• **WHAT THE TASK REQUIRES**
Check each line below for the word "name" and give the number of lines that have it, nothing more.

====================

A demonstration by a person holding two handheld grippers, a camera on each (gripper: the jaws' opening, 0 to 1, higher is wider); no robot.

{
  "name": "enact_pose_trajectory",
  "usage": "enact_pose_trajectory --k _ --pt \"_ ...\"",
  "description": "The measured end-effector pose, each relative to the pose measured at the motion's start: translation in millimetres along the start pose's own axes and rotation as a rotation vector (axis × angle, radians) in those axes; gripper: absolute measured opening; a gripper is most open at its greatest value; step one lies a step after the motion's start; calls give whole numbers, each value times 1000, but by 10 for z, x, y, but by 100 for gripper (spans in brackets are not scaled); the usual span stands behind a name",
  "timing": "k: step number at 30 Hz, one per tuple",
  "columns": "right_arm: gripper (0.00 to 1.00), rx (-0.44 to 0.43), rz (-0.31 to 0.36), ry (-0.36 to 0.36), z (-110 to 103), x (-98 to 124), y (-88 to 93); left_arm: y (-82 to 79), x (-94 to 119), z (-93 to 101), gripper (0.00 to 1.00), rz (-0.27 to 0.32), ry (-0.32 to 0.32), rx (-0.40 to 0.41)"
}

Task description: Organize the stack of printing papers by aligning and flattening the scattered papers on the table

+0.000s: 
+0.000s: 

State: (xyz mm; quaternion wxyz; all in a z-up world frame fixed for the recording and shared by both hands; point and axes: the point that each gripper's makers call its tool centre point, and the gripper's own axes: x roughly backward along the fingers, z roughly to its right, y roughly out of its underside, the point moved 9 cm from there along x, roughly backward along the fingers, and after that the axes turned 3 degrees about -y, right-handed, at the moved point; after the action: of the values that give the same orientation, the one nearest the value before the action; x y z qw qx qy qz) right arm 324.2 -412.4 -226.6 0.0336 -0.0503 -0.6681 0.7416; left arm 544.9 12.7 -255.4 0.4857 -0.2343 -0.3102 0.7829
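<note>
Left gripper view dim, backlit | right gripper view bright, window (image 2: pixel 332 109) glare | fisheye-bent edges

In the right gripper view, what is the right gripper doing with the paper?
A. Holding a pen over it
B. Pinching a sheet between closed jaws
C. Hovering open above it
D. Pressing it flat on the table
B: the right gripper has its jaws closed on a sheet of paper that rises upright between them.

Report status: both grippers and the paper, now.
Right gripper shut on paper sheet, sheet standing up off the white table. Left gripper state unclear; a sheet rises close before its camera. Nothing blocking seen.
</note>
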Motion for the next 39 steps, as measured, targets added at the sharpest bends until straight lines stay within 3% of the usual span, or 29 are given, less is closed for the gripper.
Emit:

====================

• **REPLY TO THE EXERCISE**
2